*Work task*:
Counting every line in the entries below where the word "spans" occurs, report how many there are. Give only that number.

*Records shown*:
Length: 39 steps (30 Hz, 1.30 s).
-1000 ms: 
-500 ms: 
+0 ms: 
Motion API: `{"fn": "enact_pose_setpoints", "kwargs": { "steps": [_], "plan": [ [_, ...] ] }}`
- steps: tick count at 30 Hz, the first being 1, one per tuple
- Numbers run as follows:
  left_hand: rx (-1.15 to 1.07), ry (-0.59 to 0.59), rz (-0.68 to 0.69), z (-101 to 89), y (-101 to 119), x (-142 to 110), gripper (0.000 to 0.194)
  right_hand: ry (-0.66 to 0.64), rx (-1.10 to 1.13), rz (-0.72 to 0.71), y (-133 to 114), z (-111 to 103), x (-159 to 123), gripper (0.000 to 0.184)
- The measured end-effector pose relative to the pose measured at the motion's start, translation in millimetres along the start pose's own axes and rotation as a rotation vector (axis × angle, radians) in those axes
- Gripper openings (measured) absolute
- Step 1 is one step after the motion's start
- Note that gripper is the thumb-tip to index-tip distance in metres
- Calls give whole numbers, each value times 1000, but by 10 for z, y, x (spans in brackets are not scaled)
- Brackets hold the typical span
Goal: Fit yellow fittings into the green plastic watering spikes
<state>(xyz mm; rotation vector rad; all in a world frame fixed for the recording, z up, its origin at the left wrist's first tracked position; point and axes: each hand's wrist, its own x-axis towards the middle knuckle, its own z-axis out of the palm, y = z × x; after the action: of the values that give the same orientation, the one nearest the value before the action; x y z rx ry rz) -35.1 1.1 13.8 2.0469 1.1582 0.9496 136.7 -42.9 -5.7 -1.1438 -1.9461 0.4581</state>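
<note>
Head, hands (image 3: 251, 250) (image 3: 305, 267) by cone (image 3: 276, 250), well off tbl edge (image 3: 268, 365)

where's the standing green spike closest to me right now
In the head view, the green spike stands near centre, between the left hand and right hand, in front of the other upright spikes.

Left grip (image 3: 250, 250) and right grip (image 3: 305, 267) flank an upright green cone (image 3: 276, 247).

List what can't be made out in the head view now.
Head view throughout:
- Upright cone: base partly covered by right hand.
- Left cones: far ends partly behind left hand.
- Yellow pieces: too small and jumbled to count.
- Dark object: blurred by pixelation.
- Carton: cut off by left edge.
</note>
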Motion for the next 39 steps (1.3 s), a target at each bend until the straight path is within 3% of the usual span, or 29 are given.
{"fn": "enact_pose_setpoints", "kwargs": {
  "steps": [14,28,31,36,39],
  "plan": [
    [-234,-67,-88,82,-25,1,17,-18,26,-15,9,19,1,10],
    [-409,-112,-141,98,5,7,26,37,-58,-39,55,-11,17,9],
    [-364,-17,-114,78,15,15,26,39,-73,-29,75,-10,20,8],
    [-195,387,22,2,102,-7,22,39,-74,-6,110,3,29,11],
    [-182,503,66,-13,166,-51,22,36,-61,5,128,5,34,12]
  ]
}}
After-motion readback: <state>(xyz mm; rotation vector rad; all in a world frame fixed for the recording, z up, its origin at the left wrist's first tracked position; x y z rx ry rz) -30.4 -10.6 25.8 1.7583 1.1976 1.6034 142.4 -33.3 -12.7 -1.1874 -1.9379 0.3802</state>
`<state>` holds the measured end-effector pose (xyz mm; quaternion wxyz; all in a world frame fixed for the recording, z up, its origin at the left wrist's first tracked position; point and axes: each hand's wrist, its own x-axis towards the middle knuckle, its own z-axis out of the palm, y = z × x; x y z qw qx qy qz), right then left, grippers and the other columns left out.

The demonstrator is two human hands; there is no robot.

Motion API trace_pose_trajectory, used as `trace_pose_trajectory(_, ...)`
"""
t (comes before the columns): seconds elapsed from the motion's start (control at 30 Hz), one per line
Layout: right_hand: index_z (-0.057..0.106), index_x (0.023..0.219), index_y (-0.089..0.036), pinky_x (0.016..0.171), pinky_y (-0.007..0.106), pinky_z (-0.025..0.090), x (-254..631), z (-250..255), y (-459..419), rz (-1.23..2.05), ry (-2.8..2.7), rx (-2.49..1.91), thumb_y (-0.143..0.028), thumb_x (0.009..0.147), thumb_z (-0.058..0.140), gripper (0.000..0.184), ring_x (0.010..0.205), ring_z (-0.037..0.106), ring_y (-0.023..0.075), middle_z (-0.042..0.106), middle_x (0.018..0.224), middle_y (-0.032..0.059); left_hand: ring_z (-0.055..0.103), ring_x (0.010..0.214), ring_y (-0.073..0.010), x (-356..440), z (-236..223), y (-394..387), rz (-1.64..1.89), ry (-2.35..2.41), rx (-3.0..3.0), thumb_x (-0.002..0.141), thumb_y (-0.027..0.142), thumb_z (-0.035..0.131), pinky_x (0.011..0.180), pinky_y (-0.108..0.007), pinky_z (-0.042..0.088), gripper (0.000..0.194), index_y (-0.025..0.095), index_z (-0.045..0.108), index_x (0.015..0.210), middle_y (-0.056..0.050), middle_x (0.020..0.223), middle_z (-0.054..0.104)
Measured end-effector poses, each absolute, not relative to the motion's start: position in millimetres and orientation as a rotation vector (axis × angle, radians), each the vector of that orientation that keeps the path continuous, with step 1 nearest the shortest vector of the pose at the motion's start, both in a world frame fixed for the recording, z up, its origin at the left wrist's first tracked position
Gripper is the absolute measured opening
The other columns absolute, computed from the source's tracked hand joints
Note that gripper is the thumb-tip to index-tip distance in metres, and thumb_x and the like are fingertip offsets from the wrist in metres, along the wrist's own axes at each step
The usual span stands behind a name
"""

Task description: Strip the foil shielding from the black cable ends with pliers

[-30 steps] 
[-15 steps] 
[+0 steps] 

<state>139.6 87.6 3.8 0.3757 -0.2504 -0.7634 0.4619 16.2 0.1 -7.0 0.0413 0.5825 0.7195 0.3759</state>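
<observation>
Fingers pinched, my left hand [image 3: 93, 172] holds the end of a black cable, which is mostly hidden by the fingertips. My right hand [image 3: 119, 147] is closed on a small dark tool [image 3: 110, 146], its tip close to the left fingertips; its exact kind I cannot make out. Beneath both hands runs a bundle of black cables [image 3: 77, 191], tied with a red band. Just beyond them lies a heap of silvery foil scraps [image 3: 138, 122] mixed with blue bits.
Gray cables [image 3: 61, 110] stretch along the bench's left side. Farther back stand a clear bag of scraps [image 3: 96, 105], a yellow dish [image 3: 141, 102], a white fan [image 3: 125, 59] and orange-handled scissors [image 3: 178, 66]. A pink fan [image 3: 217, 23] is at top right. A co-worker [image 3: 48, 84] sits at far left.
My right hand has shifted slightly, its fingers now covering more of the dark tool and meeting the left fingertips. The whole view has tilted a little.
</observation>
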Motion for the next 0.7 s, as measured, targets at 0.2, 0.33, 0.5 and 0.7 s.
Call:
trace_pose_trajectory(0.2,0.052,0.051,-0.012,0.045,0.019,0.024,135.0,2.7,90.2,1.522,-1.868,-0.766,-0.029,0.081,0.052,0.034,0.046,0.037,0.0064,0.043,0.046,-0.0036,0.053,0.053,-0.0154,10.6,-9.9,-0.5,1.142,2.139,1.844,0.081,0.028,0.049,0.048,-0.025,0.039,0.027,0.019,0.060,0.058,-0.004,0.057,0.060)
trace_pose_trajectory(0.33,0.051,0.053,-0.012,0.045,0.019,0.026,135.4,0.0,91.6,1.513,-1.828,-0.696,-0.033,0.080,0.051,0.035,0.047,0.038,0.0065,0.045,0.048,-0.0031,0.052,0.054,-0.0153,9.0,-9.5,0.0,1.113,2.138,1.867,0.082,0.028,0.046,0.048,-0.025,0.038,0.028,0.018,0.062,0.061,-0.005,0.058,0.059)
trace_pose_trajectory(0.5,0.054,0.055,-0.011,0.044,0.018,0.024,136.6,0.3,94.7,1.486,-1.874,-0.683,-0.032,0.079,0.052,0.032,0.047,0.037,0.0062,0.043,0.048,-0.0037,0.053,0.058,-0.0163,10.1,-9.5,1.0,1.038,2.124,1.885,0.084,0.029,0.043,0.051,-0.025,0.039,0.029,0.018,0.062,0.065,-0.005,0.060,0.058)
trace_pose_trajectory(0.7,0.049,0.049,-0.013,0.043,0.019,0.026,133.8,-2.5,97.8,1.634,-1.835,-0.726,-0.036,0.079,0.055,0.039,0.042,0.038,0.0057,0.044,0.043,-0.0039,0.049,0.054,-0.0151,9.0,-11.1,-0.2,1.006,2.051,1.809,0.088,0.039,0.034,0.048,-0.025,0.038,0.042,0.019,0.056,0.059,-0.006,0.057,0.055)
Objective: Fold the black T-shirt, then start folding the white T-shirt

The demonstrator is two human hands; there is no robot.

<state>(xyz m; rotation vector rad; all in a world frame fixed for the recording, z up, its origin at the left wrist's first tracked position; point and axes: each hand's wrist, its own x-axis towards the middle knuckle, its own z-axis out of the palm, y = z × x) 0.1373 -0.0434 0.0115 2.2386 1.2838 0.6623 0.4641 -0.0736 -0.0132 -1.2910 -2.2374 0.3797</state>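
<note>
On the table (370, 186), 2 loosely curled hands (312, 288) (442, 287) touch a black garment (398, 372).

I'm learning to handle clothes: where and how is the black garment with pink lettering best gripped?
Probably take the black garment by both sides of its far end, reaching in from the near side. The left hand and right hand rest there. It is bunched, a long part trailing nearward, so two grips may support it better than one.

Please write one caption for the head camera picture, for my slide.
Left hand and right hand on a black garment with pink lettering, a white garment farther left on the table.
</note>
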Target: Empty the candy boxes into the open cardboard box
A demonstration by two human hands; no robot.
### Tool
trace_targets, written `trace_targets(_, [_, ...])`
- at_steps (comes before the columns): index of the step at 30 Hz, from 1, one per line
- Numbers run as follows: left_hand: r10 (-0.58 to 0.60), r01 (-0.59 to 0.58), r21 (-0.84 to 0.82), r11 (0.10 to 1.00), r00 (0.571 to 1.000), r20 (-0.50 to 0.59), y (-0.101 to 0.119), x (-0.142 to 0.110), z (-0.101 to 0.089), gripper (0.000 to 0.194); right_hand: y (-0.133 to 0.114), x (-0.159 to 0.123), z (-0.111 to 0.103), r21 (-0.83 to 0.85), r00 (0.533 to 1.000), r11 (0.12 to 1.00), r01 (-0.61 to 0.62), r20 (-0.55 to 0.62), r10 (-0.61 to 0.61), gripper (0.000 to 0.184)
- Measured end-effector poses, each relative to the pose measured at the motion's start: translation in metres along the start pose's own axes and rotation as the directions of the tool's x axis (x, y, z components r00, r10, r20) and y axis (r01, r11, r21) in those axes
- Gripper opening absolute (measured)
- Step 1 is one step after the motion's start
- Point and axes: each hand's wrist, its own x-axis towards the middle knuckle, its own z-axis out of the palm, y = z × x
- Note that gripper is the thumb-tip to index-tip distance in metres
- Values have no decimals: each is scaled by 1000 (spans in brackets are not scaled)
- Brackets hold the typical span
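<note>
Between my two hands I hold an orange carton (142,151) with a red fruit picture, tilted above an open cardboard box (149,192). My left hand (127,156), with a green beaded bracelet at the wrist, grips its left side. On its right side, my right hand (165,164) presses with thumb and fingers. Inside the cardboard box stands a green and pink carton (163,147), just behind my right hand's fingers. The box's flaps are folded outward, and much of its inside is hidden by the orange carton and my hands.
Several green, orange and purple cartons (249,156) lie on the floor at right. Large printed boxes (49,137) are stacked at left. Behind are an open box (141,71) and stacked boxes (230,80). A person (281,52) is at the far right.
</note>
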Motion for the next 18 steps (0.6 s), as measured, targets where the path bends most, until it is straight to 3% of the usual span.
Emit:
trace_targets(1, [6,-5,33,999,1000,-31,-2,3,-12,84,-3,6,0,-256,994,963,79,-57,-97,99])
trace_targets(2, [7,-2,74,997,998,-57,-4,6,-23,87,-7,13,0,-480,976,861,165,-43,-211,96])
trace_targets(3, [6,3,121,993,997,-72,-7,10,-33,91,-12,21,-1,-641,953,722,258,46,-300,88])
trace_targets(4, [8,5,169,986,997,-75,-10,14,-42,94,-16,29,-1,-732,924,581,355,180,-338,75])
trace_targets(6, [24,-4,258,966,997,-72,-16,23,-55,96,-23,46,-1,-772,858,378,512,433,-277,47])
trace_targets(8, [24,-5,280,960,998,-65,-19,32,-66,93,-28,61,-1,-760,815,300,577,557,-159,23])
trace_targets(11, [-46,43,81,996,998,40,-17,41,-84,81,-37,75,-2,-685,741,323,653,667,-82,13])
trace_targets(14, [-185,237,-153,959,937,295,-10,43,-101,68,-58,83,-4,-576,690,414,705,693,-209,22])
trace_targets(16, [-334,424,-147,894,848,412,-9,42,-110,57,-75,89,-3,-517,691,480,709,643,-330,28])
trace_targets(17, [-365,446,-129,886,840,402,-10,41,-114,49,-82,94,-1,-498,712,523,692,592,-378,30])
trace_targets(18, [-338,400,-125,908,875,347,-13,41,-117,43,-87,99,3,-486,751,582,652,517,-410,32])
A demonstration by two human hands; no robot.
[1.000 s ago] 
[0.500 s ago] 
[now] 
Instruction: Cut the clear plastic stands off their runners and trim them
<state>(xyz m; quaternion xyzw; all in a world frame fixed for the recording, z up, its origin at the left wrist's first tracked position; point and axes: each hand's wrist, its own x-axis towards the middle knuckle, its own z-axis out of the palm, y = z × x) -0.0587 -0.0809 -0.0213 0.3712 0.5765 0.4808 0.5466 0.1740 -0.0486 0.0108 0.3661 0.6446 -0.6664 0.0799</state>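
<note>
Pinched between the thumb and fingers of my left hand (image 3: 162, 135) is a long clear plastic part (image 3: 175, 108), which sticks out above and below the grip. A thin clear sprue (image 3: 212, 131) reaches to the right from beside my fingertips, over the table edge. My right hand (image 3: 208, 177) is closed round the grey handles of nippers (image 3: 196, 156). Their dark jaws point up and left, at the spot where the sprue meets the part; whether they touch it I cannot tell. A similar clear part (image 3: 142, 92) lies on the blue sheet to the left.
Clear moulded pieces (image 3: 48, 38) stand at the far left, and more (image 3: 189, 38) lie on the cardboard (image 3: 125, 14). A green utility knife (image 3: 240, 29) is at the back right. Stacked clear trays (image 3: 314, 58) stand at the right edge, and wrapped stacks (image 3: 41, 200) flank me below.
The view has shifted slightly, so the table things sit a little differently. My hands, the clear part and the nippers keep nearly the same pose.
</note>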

*Reply to the task*:
2